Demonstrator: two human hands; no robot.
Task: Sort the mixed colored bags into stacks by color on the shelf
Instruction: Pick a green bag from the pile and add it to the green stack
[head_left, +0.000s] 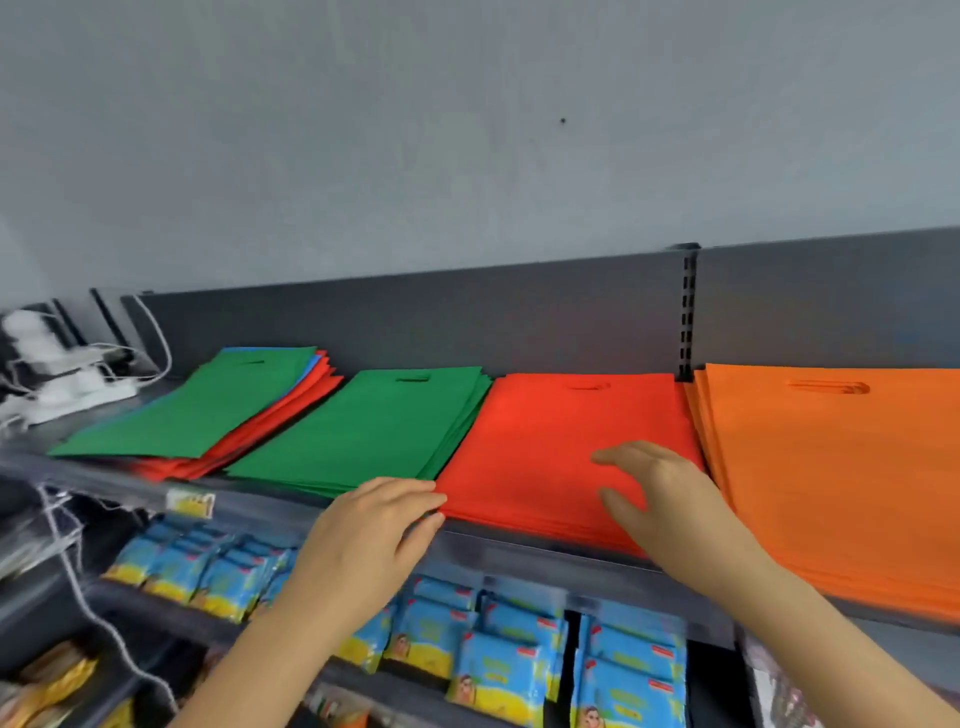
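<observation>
Your left hand (379, 525), fingers together, touches the red stack (550, 447) at its 7 o'clock corner; your right hand (654, 493) lies spread flat on it.

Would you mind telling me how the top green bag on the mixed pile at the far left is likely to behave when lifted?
The top green bag looks thin and flat, so probably floppy and light. It lies loose over fanned red bags, so it may slide or drag neighbours along. Its cut-out handle offers a likely grip.

Both arms reach forward, left hand (382, 525) flat with fingers together pointing right, right hand (657, 491) spread open, palm down, thumb apart.
</observation>
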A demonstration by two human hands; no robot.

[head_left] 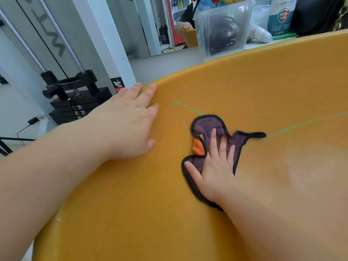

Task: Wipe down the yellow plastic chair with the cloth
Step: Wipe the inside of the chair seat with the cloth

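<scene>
While the purple terry cloth with black trim and an orange patch is pressed against the curved yellow plastic chair shell, the wiping step is judged under way. The cloth lies mid-shell, pinned flat under the right hand, fingers straight and spread, nothing gripped. The left hand is laid open on the shell's left rim with fingertips at the edge, probably as a brace. Thin green scribbled lines are seen on the shell: a loop just up-left of the cloth and a long stroke running right from near its tab. Wiping is judged not yet finished. Next, the cloth should be swept over those lines with firm downward pressure and the chair kept steady.
</scene>
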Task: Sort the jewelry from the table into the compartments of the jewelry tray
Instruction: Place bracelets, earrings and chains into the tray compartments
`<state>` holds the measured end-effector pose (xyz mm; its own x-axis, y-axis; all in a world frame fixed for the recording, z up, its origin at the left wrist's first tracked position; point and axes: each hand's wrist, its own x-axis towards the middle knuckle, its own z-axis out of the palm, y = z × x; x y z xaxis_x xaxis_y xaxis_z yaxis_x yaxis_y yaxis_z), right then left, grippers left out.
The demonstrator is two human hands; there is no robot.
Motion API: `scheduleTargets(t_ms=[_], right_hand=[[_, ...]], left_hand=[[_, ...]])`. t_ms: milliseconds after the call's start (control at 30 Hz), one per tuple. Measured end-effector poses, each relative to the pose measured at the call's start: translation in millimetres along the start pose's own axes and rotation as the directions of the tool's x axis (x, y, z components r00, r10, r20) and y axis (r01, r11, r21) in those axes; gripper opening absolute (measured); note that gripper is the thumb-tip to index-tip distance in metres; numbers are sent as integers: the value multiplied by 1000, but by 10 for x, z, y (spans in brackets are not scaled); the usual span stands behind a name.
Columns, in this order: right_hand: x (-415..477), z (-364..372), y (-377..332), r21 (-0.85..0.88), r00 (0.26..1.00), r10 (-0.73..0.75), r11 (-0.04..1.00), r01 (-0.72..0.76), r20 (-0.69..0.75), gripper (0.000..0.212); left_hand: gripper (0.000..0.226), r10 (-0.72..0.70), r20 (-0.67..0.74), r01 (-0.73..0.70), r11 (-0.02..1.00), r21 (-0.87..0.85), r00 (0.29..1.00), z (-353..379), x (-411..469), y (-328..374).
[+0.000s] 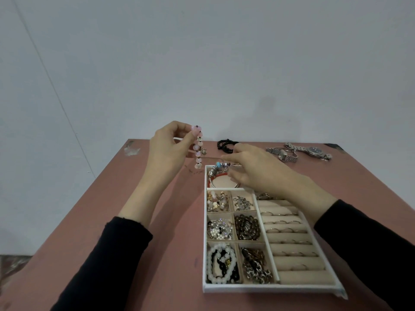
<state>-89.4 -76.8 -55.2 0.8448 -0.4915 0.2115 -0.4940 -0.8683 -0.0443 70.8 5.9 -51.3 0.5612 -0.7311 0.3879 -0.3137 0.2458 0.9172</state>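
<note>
Right now my left hand (167,149) pinches the pink round-bead bracelet (198,151) by its top, dangling it above the reddish table (157,221), just beside the far left corner of the white compartmented jewelry tray (269,288). My right hand (258,169) reaches over the far compartment to the silver charm bracelet (219,164); I cannot tell whether it grips.

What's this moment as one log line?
left hand: holds pink bead bracelet aloft | right hand: at charm bracelet, jewelry tray far end, grip unclear | watches: on table

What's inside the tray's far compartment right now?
Far compartment: a red bangle, a charm bracelet with a blue bead across its far rim, beige lining. The right hand pinches the bracelet and covers the right part; anything there is hidden.
</note>
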Motion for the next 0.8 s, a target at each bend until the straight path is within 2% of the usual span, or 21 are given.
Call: scheduleTargets(t_ms=[100, 267, 467, 667, 733, 800], right_hand=[[5, 40, -8, 48, 999, 2, 999, -4, 41, 35], [22, 102, 0, -12, 998, -38, 999, 39, 44, 21], [24, 141, -6, -84, 991, -104, 990, 111, 79, 25], [59, 110, 31, -79, 981, -124, 987, 137, 148, 16], [67, 108, 33, -60, 980, -124, 989, 135, 152, 19], [58, 90, 44, -4, 985, -108, 994, 110, 134, 36]], left_hand=[[13, -6, 0, 6, 1000, -13, 1000, -5, 1, 3], [10, -3, -3, 3, 1000, -4, 1000, -9, 8, -7], [14, 0, 6, 0, 1000, -4, 1000, -6, 2, -4], [21, 3, 51, -5, 1000, 25, 999, 39, -22, 27], [21, 10, 86, -15, 998, 65, 996, 67, -33, 43], [21, 10, 135, -25, 994, 109, 991, 107, -42, 64]])
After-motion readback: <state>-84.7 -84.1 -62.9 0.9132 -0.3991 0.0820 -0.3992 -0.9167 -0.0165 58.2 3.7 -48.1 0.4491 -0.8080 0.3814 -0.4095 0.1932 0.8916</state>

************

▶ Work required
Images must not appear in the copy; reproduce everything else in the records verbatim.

▶ Answer to the problem
Demonstrator: two human hands; no robot.
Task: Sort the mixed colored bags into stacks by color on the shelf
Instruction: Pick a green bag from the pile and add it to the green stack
[head_left, +0.000s] 
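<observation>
Your left hand (379, 525), fingers together, touches the red stack (550, 447) at its 7 o'clock corner; your right hand (654, 493) lies spread flat on it.

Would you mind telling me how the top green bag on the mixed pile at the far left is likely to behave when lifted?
The top green bag looks thin and flat, so probably floppy and light. It lies loose over fanned red bags, so it may slide or drag neighbours along. Its cut-out handle offers a likely grip.

Both arms reach forward, left hand (382, 525) flat with fingers together pointing right, right hand (657, 491) spread open, palm down, thumb apart.
</observation>
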A demonstration by two human hands; no robot.

[head_left] 

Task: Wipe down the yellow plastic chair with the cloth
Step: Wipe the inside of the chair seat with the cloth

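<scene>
While the purple terry cloth with black trim and an orange patch is pressed against the curved yellow plastic chair shell, the wiping step is judged under way. The cloth lies mid-shell, pinned flat under the right hand, fingers straight and spread, nothing gripped. The left hand is laid open on the shell's left rim with fingertips at the edge, probably as a brace. Thin green scribbled lines are seen on the shell: a loop just up-left of the cloth and a long stroke running right from near its tab. Wiping is judged not yet finished. Next, the cloth should be swept over those lines with firm downward pressure and the chair kept steady.
</scene>
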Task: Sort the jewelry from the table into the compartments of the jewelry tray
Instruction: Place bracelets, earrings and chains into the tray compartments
`<state>` holds the measured end-effector pose (xyz mm; its own x-axis, y-axis; all in a world frame fixed for the recording, z up, its origin at the left wrist's first tracked position; point and axes: each hand's wrist, its own x-axis towards the middle knuckle, its own z-axis out of the palm, y = z × x; x y z xaxis_x xaxis_y xaxis_z yaxis_x yaxis_y yaxis_z), right then left, grippers left out.
The demonstrator is two human hands; there is no robot.
Motion API: `scheduleTargets(t_ms=[_], right_hand=[[_, ...]], left_hand=[[_, ...]])`. t_ms: milliseconds after the call's start (control at 30 Hz), one per tuple. Measured end-effector poses, each relative to the pose measured at the call's start: translation in millimetres along the start pose's own axes and rotation as the directions of the tool's x axis (x, y, z components r00, r10, r20) and y axis (r01, r11, r21) in those axes; gripper opening absolute (measured); note that gripper is the thumb-tip to index-tip distance in metres; numbers are sent as integers: the value multiplied by 1000, but by 10 for x, z, y (spans in brackets are not scaled); the usual span stands behind a name.
Columns, in this order: right_hand: x (-415..477), z (-364..372), y (-377..332), r21 (-0.85..0.88), r00 (0.26..1.00), r10 (-0.73..0.75), r11 (-0.04..1.00), r01 (-0.72..0.76), r20 (-0.69..0.75), gripper (0.000..0.212); left_hand: gripper (0.000..0.226), r10 (-0.72..0.70), r20 (-0.67..0.74), r01 (-0.73..0.70), r11 (-0.02..1.00), r21 (-0.87..0.85), r00 (0.29..1.00), z (-353..379), x (-411..469), y (-328..374).
[+0.000s] 
<state>-89.4 -76.8 -55.2 0.8448 -0.4915 0.2115 -0.4940 -0.8683 -0.0443 70.8 5.9 -51.3 0.5612 -0.7311 0.3879 -0.3137 0.2458 0.9172</state>
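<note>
Right now my left hand (167,149) pinches the pink round-bead bracelet (198,151) by its top, dangling it above the reddish table (157,221), just beside the far left corner of the white compartmented jewelry tray (269,288). My right hand (258,169) reaches over the far compartment to the silver charm bracelet (219,164); I cannot tell whether it grips.

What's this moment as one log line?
left hand: holds pink bead bracelet aloft | right hand: at charm bracelet, jewelry tray far end, grip unclear | watches: on table

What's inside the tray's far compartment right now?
Far compartment: a red bangle, a charm bracelet with a blue bead across its far rim, beige lining. The right hand pinches the bracelet and covers the right part; anything there is hidden.
</note>
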Motion for the next 0.8 s, a target at each bend until the straight path is within 2% of the usual span, or 21 are given.
Call: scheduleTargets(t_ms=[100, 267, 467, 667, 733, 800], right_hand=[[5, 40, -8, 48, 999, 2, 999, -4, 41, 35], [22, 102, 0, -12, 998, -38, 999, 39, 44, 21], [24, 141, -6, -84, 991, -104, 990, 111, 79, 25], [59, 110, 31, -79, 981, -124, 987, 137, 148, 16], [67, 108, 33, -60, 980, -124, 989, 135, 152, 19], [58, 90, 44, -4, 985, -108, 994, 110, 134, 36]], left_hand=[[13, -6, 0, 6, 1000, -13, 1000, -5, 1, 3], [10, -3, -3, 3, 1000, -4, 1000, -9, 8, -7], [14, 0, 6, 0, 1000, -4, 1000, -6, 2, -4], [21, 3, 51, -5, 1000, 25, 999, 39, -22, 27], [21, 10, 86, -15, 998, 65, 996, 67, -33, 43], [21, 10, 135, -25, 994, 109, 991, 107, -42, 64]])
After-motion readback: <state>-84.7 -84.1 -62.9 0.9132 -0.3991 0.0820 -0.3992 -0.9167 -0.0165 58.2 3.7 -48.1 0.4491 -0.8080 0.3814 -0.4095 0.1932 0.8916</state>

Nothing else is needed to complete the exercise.